(TASK STATEMENT):
Your task is to repeat exactly the lines below between the line holding "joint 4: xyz" and the line holding "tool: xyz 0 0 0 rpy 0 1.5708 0", inclusive, and only those.

(PROVIDED MATERIAL):
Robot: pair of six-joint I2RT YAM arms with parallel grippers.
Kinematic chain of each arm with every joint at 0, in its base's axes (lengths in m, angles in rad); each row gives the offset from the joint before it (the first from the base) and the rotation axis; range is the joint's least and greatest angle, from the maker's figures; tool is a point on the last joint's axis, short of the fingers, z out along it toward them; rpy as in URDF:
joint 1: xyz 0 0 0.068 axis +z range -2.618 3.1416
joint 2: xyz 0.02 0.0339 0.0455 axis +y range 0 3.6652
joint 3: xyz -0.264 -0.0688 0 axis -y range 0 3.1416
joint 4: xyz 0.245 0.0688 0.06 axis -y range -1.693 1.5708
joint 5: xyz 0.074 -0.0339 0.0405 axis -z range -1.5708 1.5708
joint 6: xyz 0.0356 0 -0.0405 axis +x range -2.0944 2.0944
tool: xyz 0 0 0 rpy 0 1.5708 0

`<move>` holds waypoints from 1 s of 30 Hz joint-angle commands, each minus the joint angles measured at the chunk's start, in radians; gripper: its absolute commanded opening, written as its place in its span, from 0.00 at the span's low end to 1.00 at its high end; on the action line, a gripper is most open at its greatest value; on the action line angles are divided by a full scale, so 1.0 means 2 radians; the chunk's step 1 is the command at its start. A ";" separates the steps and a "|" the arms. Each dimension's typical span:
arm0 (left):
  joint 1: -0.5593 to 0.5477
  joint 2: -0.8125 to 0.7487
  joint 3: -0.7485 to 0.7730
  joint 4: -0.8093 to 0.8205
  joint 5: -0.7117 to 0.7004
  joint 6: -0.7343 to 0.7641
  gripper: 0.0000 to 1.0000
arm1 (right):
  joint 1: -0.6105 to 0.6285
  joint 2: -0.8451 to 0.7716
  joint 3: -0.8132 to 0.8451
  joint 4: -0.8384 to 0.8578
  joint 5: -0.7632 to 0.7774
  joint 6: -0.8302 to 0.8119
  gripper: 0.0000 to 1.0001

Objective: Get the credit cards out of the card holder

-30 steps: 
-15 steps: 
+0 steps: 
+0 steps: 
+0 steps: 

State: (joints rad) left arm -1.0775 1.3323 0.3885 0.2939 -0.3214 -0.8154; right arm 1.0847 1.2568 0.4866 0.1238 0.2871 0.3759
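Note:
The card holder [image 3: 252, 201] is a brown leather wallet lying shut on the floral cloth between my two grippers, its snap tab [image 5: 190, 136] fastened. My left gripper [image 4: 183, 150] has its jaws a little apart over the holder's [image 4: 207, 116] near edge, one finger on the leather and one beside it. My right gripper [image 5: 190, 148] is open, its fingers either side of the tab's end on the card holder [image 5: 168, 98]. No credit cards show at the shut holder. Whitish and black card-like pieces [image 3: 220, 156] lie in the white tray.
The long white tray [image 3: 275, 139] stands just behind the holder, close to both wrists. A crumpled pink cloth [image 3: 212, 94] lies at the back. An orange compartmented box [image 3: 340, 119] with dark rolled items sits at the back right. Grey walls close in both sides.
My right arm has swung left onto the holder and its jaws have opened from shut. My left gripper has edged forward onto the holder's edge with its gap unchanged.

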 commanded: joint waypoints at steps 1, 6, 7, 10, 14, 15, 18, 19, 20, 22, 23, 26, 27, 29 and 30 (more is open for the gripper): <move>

(ANSWER TO THIS TASK):
joint 4: xyz 0.245 0.0688 0.06 axis -y range -1.693 1.5708
joint 5: xyz 0.074 -0.0339 0.0405 axis -z range -1.5708 1.5708
joint 6: xyz 0.0356 0 -0.0405 axis +x range -2.0944 2.0944
tool: xyz 0 0 0 rpy 0 1.5708 0

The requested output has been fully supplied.